Paris (awp/afp) - Habitué à vivre sous perfusion des banques centrales, le marché européen de la dette des États refoulait l'idée d'une normalisation monétaire, mais le dernier discours du président de la BCE a provoqué une prise de conscience.

Avec les premiers signes de frémissements de la croissance et de l'inflation en zone euro, difficile d'imaginer que la Banque centrale européen n'allait pas commencer à procéder à des ajustements qui tireraient du même coup vers le haut les taux d'intérêt des États européens très faibles, voire même négatifs pour l'Allemagne.

Depuis l'été 2016, où ces taux d'emprunt avaient touché des points bas, les experts prédisaient d'ailleurs une remontée inéluctable, d'autant que la Réserve fédérale américaine avait pour sa part déjà pris clairement le virage du resserrement monétaire.

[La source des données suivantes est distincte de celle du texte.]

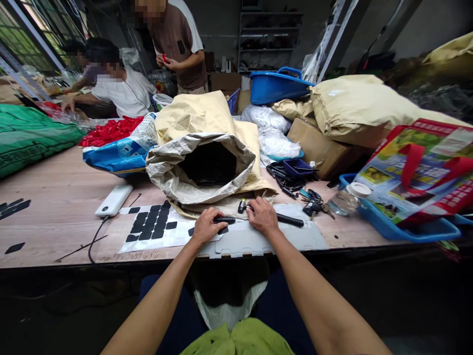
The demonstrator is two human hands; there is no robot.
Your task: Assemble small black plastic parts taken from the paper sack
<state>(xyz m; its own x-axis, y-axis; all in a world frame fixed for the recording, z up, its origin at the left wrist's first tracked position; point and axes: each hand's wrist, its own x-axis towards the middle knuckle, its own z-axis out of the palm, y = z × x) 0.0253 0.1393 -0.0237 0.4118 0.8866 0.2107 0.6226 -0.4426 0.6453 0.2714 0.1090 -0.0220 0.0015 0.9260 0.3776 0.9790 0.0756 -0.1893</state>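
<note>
My left hand (207,226) is closed on a slim black cylindrical part (226,220) at the table's front. Beside it, my right hand (263,215) grips a small hammer (290,220); the black handle sticks out to the right and the head shows on the left. Part of the shaft is hidden under my fingers. Both hands are above a grey board (273,240). Left of them, a white sheet (168,240) carries rows of black rounded patches (150,224). Directly beyond my hands lies a sack (166,170) with its mouth open, dark inside.
A white power bank (114,199) with a cable lies left. To the right are keys (314,202), a clear jar (343,201), and a blue tray (399,229) holding a colourful bag (424,172). Red pieces (113,132) are piled at back left. Other people work beyond the table.
</note>
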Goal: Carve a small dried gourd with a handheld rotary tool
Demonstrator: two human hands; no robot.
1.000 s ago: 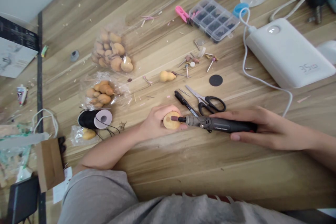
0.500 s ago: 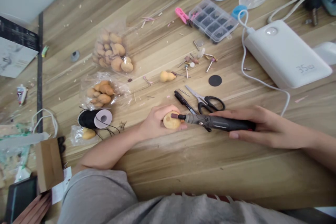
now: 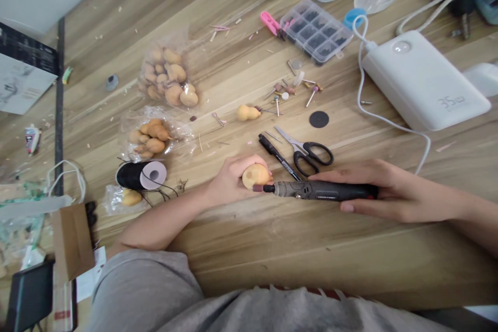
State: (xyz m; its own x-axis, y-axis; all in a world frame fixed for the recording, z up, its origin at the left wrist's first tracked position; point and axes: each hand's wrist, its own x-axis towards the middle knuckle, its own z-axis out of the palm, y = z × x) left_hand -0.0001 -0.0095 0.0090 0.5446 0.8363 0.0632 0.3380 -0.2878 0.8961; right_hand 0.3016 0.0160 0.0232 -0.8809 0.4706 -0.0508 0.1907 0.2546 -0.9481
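Observation:
My left hand (image 3: 229,179) is closed around a small tan gourd (image 3: 254,175) resting on the wooden table (image 3: 295,238). My right hand (image 3: 389,192) grips a dark pen-shaped rotary tool (image 3: 322,190), which lies nearly level and points left. Its small reddish grinding tip (image 3: 258,188) touches the gourd's lower edge.
Black scissors (image 3: 307,153) and a black pen (image 3: 278,155) lie just behind the tool. Two bags of gourds (image 3: 169,80), a loose gourd (image 3: 247,112), several grinding bits (image 3: 290,91), a clear bit box (image 3: 317,31), a white power bank (image 3: 422,80) with cable, and a black thread spool (image 3: 140,175) are spread around.
The tool has dropped a little toward me, so its tip moved from the gourd's face to its lower edge. The gourd turned slightly in my left hand.

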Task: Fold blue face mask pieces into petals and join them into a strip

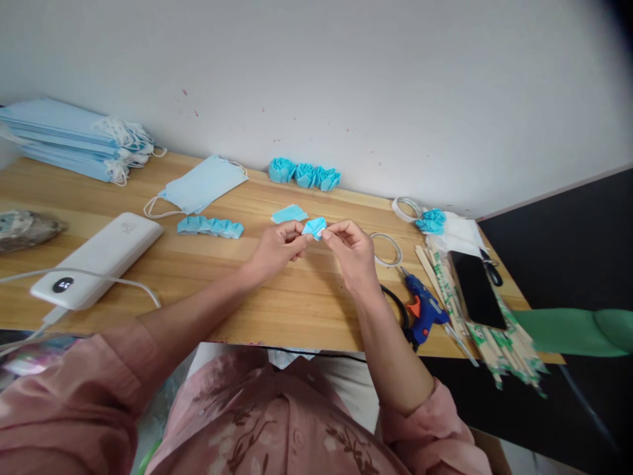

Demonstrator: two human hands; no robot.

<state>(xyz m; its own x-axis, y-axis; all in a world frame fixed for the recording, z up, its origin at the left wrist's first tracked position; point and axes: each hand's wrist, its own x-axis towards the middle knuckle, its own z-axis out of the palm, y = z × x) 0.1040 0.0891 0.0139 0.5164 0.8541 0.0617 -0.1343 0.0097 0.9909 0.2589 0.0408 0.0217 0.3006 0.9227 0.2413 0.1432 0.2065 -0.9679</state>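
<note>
A small folded piece of blue material (pixel 315 227) is held up between my two hands over the middle of the table. My left hand (pixel 283 245) pinches its left edge, while my right hand (pixel 352 249) grips its right edge between thumb and finger. Just behind lies a short stack of flat blue pieces (pixel 289 213). To the left is a row of folded blue petals (pixel 210 227). Three finished blue flowers (pixel 304 173) stand against the wall, and a roll of tape (pixel 388 250) rests beside my right hand.
Left side: a stack of face masks (pixel 69 135), one loose mask (pixel 205 185), a white power bank (pixel 99 260) with a cable. Right side: a blue glue gun (pixel 422 307), a phone (pixel 477 290), wrapped chopsticks (pixel 499 353), another tape roll (pixel 406 210) and a blue flower (pixel 431 221).
</note>
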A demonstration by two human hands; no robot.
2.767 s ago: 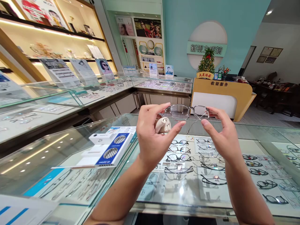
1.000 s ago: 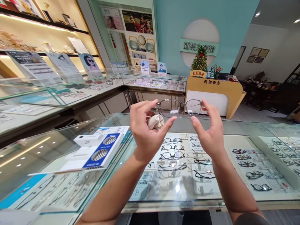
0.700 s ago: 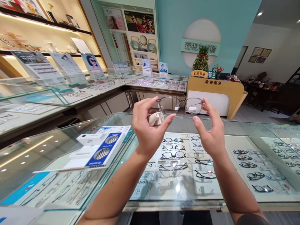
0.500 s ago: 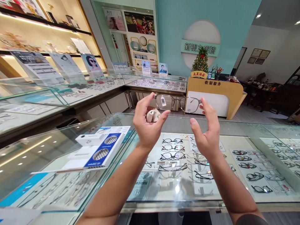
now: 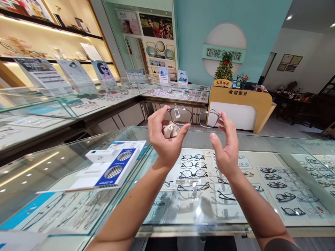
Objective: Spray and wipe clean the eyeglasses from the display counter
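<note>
A pair of eyeglasses (image 5: 194,113) with thin grey rims is held up above the glass display counter, its lenses facing me. A small white label sticks to the left lens. My left hand (image 5: 165,136) grips the left end of the frame at its fingertips. Bunched in that same palm is a whitish cloth (image 5: 171,130). The fingers of my right hand (image 5: 227,146) are at the right end of the frame by the hinge, its thumb apart below. Folded temples show faintly behind the lenses.
Beneath my hands, the glass counter (image 5: 261,144) holds rows of dark-framed glasses (image 5: 193,173). A white and blue box (image 5: 115,170) lies on its left part. Further counters (image 5: 178,92) run along the left and back. A wooden cashier desk (image 5: 240,101) stands ahead.
The eyeglasses have shifted a little left and tilted, with the right end slightly lower. My right hand has moved left with them; my left hand stays nearly in place.
</note>
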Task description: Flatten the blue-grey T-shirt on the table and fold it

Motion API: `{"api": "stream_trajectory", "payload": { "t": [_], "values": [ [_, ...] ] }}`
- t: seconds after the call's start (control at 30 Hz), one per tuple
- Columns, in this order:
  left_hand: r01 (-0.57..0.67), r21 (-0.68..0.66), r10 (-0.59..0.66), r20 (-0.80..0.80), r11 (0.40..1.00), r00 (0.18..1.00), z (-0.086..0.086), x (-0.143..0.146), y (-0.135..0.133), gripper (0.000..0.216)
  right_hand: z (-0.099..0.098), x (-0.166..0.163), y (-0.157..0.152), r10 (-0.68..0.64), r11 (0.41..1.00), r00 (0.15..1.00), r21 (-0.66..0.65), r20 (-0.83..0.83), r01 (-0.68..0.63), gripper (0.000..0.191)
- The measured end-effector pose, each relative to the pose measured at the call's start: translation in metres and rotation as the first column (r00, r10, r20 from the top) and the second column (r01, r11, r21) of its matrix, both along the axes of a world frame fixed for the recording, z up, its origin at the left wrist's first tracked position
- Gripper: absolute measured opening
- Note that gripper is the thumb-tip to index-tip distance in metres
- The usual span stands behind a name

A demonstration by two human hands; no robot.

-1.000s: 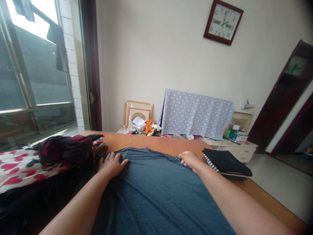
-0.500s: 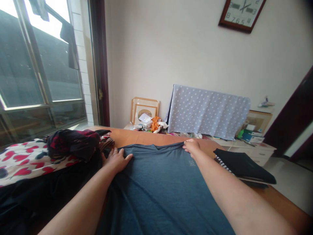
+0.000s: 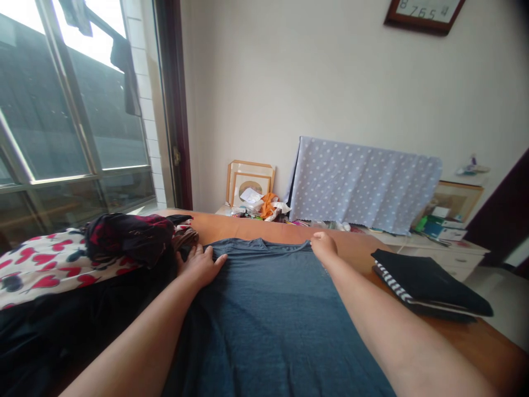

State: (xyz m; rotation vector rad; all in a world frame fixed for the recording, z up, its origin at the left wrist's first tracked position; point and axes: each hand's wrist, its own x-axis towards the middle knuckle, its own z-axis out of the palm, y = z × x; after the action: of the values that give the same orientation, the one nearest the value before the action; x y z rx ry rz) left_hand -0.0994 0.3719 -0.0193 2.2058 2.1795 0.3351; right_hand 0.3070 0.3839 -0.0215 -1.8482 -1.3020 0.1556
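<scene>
A dark blue-grey T-shirt (image 3: 268, 309) lies spread on the orange-brown table (image 3: 235, 226), its neckline toward the far edge. My left hand (image 3: 202, 264) rests flat on the shirt's far left shoulder, fingers spread. At the far right shoulder, my right hand (image 3: 323, 247) is closed on the shirt's fabric. Just left of my left hand is a heap of clothes: a dark red-and-black bundled garment (image 3: 130, 237), a white cloth with red hearts (image 3: 45, 259) and black fabric (image 3: 82, 325).
Folded dark clothes (image 3: 430, 281) with a striped edge are stacked at the table's right. Behind the table, a polka-dot cloth (image 3: 363, 182) covers something by the wall, beside picture frames (image 3: 250, 179) and clutter. A white drawer cabinet (image 3: 463, 256) stands at the back right.
The view has shifted slightly left and upward things sit lower or further right. The shirt's neckline looks a little flatter. Both hands keep to the same shoulders of the shirt.
</scene>
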Motion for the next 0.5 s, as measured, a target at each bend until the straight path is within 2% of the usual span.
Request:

Un premier mouvement de hausse s'était amorcée à l'été 2016, une fois débarrassé de l'inconnu du référendum britannique et s'était accéléré après l'élection du président américain Donald Trump, aiguillonné par ses velléités de réforme fiscale génératrice potentielle d'inflation et de croissance.

Mais avec une BCE encore massivement présente sur le marché de la dette souveraine et un début d'année sous le sceau de l'incertitude politique, surtout au moment de la présidentielle française, la remontée est restée largement symbolique... jusqu'à mardi dernier.

Lors du forum annuel de l'institution au Portugal, le président Mario Draghi a notamment affirmé qu'"au fur et à mesure que l'économie continuera de se redresser (...), la banque centrale pourra accompagner la reprise en ajustant les paramètres de ses instruments de politique".

- "complaisance" -

Jusqu'ici "les marchés ne voulaient pas croire que les banques centrales allaient réduire la voilure", observe auprès de l'AFP Eric Bourguignon, directeur général délégué de Swiss Life Asset Management France.

Même constat de Franck Dixmier, directeur des gestions obligataires de AllianzGI, qui notait alors une "certaine complaisance" des marchés.

La BCE avait pourtant déjà envoyé des signaux clairs.

"Mais le message de Mario Draghi" au Portugal a provoqué une "prise de conscience qui n'avait pas encore eu lieu", souligne auprès de l'AFP Patrick Jacq, un stratégiste obligataire de BNP Paribas.

"La conjoncture en Europe se renforce, il y a donc de bonnes raisons pour que le marché commence à en tenir compte", ajoute-t-il.

Et en une semaine, le changement sur le marché secondaire où s'échange la dette déjà émise, est déjà patent puisque le taux d'emprunt allemand, qui fait référence, a clôturé mardi à 0,475% contre 0,250% à la veille du discours.

Pour M. Jacq, "cela pourrait même aller un peu plus vite, si la BCE commence à annoncer une sortie progressive du programme de rachat d'actifs", même si "le processus sera forcément graduel".

- lait sur le feu -

Après des années à veiller sur les marchés comme le lait sur le feu, les banques centrales tiennent en effet à soigner leur sortie.

"Elles marchent sur des oeufs, car elles veulent à tout prix éviter un choc", juge M. Bourguignon

Et le chemin vers l'autonomie est encore long.

Car "les banques centrales restent d'énormes pourvoyeuses de liquidités" et "la zone euro est encore majoritairement en taux négatifs", relève M. Dixmier.

"Mario Draghi a redit ce qu'il avait déjà annoncé, cette fois le marché en a pris acte" mais cela n'empêche que les conditions soient "toujours excellentes sur le marché primaire" des émissions de dette, "avec des opérations qui se passent très bien", affirme Frédéric Gabizon, responsable pour le marché obligataire chez HSBC.

Felix Orsini, responsable des émissions de dettes souveraines de Société Générale CIB, observe aussi un "vrai appétit des investisseurs pour les signatures européennes" sur le marché primaire, avec "un environnement qui reste favorable" pour le marché.

Et même si les banques centrales restent le principal catalyseur du marché, la géopolitique fournit toujours son cortège d'inquiétudes, alimentant la recherche d'actifs de qualité sans risques, ce qui profite à plein aux dettes des pays de la zone euro et empêchent ses taux de décoller trop vite.